Freud’s death wish is nothing more than a shame reaction to a punitive critic that rigidly spews out commandments that mimic an abusive or controlling parent or was developed as a child to avoid the terror of emotional abandonment. Our inner dictates crush our spontaneity and ability to experience the full range of our emotions, particularly, joy. When our normal reactions to parental behavior are frequently shamed, eventually, we can’t access them. We become numb and live an “as-if” life that covers up rage, despair, and emptiness.

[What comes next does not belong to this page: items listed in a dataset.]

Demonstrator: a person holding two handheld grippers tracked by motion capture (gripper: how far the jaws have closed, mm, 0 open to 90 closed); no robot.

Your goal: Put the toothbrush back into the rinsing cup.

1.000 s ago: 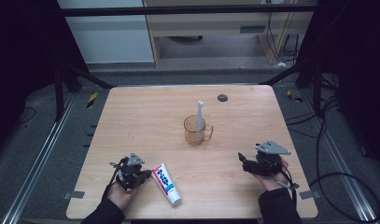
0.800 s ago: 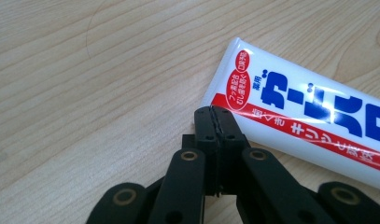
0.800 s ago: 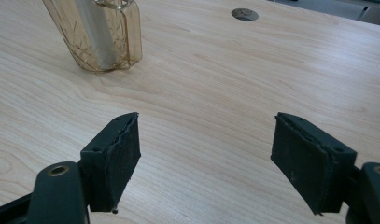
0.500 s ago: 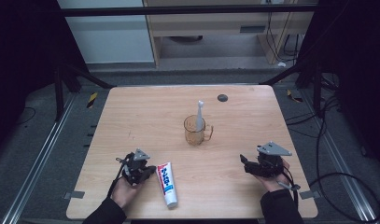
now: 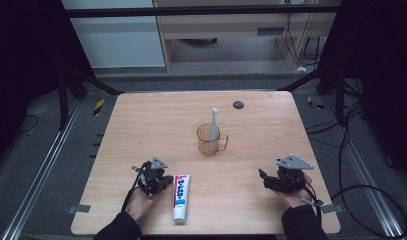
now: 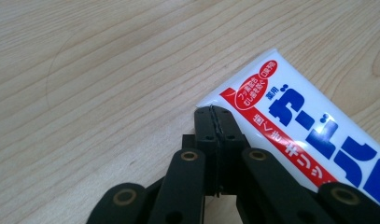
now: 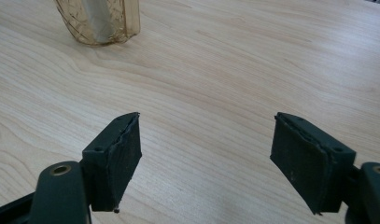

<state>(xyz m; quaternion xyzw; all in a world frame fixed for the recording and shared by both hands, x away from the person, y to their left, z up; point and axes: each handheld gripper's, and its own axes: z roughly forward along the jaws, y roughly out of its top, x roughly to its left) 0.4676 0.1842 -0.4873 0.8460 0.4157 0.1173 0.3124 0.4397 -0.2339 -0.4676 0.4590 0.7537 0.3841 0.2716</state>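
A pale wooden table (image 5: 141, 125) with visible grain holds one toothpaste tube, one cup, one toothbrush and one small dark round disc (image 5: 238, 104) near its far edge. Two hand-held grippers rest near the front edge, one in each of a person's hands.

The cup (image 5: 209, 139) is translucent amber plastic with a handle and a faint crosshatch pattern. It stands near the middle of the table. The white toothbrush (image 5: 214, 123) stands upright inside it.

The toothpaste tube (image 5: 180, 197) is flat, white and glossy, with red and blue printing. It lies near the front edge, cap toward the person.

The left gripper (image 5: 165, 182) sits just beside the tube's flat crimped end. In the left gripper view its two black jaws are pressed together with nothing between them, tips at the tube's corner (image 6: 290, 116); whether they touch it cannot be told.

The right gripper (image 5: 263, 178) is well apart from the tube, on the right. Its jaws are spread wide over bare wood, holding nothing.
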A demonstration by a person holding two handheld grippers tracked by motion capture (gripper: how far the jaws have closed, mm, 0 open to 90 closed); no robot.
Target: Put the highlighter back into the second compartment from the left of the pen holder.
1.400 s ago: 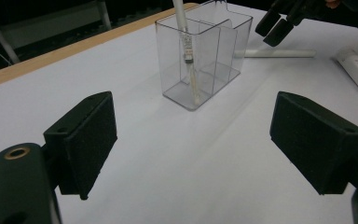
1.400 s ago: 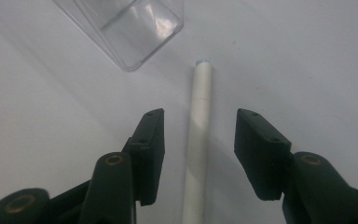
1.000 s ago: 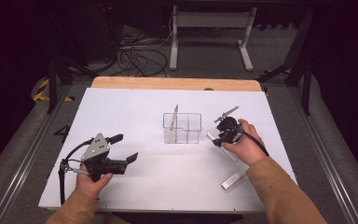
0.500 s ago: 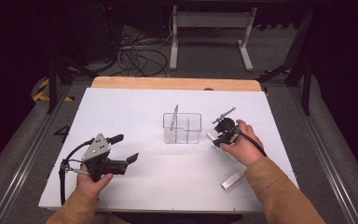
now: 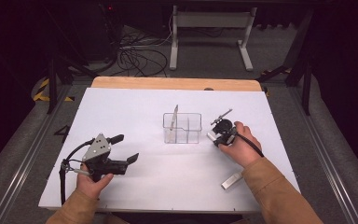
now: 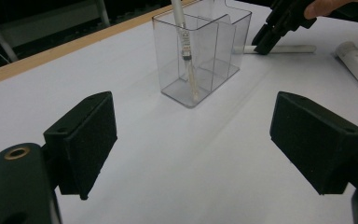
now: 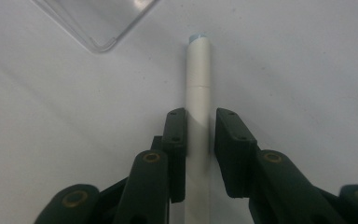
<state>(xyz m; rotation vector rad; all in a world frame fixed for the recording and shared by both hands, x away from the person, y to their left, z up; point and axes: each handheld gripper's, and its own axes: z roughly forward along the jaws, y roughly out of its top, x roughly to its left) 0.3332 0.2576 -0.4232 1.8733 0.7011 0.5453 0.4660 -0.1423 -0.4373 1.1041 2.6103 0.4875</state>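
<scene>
The right gripper (image 7: 199, 140), its jaws having just been closing, is clamping a white marker (image 7: 198, 84) lying flat on the white table (image 5: 135, 107), just beside a clear divided holder (image 5: 182, 128) with a pen (image 6: 184, 46) standing tilted in one of its compartments. Well apart, the left gripper (image 6: 193, 144) is resting wide open and empty, while a second white marker (image 5: 232, 180) is lying near the person's right sleeve (image 5: 275, 196).

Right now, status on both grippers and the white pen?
Right gripper just closed, shut on the white pen lying on the table. Left gripper open, empty. Clear organizer beside the pen; nothing blocking.
</scene>
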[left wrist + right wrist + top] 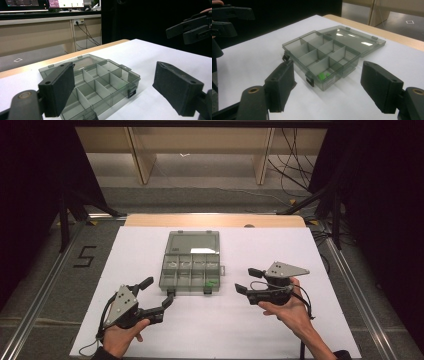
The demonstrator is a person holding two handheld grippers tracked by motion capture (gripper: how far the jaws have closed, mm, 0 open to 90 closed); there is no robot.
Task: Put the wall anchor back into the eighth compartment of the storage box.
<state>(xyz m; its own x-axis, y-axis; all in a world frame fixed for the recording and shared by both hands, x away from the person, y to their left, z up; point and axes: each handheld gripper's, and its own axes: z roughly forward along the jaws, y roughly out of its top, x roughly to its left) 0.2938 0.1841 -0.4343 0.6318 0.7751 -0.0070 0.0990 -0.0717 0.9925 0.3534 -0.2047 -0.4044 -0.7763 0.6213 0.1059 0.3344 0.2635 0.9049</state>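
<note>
While its hinged lid lies flat, one smoky translucent plastic organiser box (190, 268) sits mid-counter (150, 330), eight square compartments, green bits (323, 76) in one. Left gripper (159, 296) and right gripper (246, 280): matte black fingers spread, empty.

Compartment box (191, 268): smoke-grey, see-through plastic, with an equally grey translucent lid (192, 243) and black latches (310, 80). Small pieces (323, 75) in one corner compartment: bright green. Desk (150, 334): white surface, with a pale wood-coloured strip (215, 220) along its far edge. Left hand-held gripper (157, 295) and right hand-held gripper (246, 280): matt black jaws, each topped by a light grey three-cornered plate (286, 269). Floor (45, 260): grey, marked with a black numeral (85, 256).
</note>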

Healing Wounds of Codependency in Recovery

We can heal our childhood trauma. In recovery, we learn missing skills, self-love, and healthy responses. Learning thrives in a safe, nonjudgmental environment, different from the stultifying one we grew up in that continues to dominate our mind. We need an atmosphere that welcomes experimentation and spontaneity where we can challenge the prohibitions embedded in our unconscious. Take these steps:

  1. Seek therapy with a competent therapist.
  2. Attend Codependents Anonymous meetings, and work with a sponsor.
  3. Get reacquainted with your feelings and needs. This can be a difficult process. Feelings live in the body. Pay attention to subtle shifts in your posture, gestures, and moods and feelings, such as deflation, numbness, anger, guilt, anxiety, hopelessness, and shame. Especially notice sudden shifts from feeling confident to insecure and present to numb or distracted. You may have just shifted from your real Self to your codependent personality – how you felt in childhood.
  4. Explore triggers that shift in your mood and feelings and their associated beliefs, thoughts, and memories.
  5. Do the exercises in Codependency for Dummies and Conquering Shame to accelerate this process.
  6. Challenge your beliefs. See “Deprogramming Codependent Brainwashing.”
  7. Write down and confront negative self-talk. Use the e-workbook 10 Steps to Self-Esteem to challenge your beliefs and inner critic.
  8. Experiment, play, and try new things.